Van Gogh painted in three dimensions, literally and metaphorically. He used vivid colors and fearless brush strokes rendered in layers of thick paint. As you move closer, the intended image disappears and the surface quickens and moves, shimmering a “pulsing animacy” – (a delicious phrase lifted from Robin Wall Kimmerer).

In one of life’s happy accidents, I am collaborating with a professor at Boston University and pre-COVID, business trips to Boston enabled me to hang with my daughter who is completing her degree at another school there. The Boston Museum of Fine Arts deeply discounts admission for students from her school and she takes full advantage. She was my guide.
We were absorbing Van Gogh’s “The Ravine, 1889.”

“Do you see them?”

I didn’t, so she pointed them out. There among the pulsing artistic animacy are two human figures. There, in the center of the frame, seamlessly rendered out of the same colors and same thick paint, the same bold technique but for a few deliberate brush strokes.

I love the painting and I love the memory, and both tumble around in my mind spinning off metaphor and pondering, when the academic taskmaster is asleep at the wheel. I show it to my students to flaunt my liberal arts bone fides and to prompt discussion that squarely is relevant to the science of wildlife conservation: how should we view the position of humans in nature?

I found myself pondering again in the wake of Steve Mathonnet-VanderWell’s recent post (Nature Has its own Religion). In it he contrasts Christianity’s rooting in grace and resurrection with nature’s “brutality, harshness, and competitiveness.” Steve wrote a thoughtful essay, indeed it is a gift to read something that forces one to search for insight or to get the pondering to tumble less and gel more.

I’m no theologian and given the theological sophistication in the The Twelve’s blog posts and commentary, it’s a little intimidating to weigh in. But, nature’s “brutality, harshness, and competitiveness” is pretty much my academic specialty. My first impulse was to make the argument that Steve’s “hard-nosed Calvinist” is no less isolated from or culpable for the brutality, harshness, and competitiveness in nature than are the wild wolves I study.

Probably more.

But what struck me was the otherness of the framing, Christianity (and by implication, humanity) on one side versus nature on the other with the two in opposition. And Steve doesn’t own that worldview. From my vantage, that’s the dominant view in the wider North American culture – including among most Christians I’ve encountered.

And truthfully, it’s only been in the last couple of years that I’ve interrogated my own environmentalist thoughts and found it still lurking. I was taught a faith that marinated for centuries in strict enlightenment dualism. Elements of it crossed over on the Mayflower and likely motivated my Frisian ancestors to seek to make a life in Sioux County just after the Sioux people were forced out. It’s our foundational myth, righteous pioneers conquering the hostile and empty wilderness with a Bible in one hand and a rifle in the other.
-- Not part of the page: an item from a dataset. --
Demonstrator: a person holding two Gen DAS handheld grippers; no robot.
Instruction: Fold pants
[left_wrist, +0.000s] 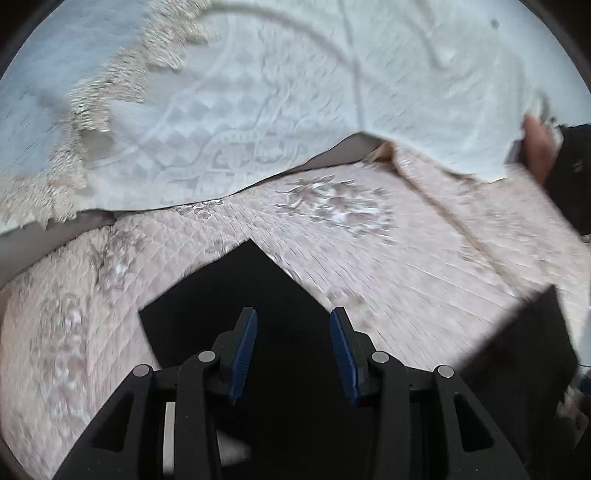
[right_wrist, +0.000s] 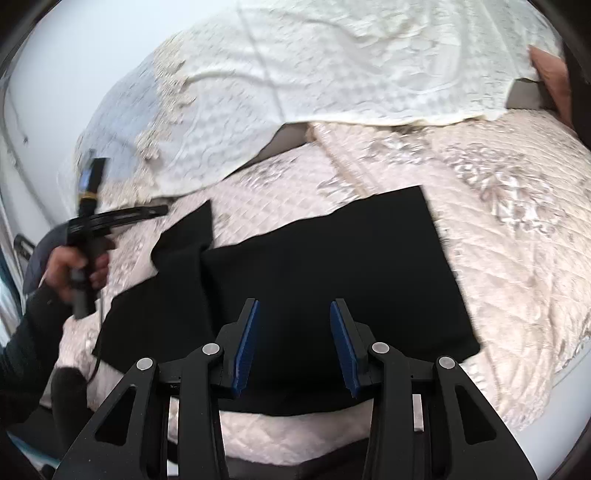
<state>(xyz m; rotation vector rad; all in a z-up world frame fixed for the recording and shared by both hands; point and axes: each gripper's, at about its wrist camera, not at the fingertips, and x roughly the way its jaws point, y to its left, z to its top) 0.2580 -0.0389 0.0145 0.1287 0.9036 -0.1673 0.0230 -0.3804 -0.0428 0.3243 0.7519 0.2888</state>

It’s as if we’ve taken Van Gogh’s painting and nailed a GI Joe and a Barbie doll (the white versions) right in the middle of the canvas. Nature, properly dominated, is a pleasant background but it is only the backdrop to the heroic (and distorted) view we have of ourselves.

That’s a practical problem as well as a theological problem. We wealthy North American types are driving a climate crisis and an extinction spasm that is sinful in the injustices it forces on the poor of this world and our non-human kin to say nothing of the way it aggressively insults our Creator.

Do we not see it or do we not care?

I’ve grown frustrated that western Christianity has only an anemic and simplistic theology of creation that largely shields us from our responsibility for it. If forced to confront our responsibility we fall back on our distorted privileged position. If called to account, we play the “God is sovereign, He’ll fix it if he wants to” card so we can get back to the party.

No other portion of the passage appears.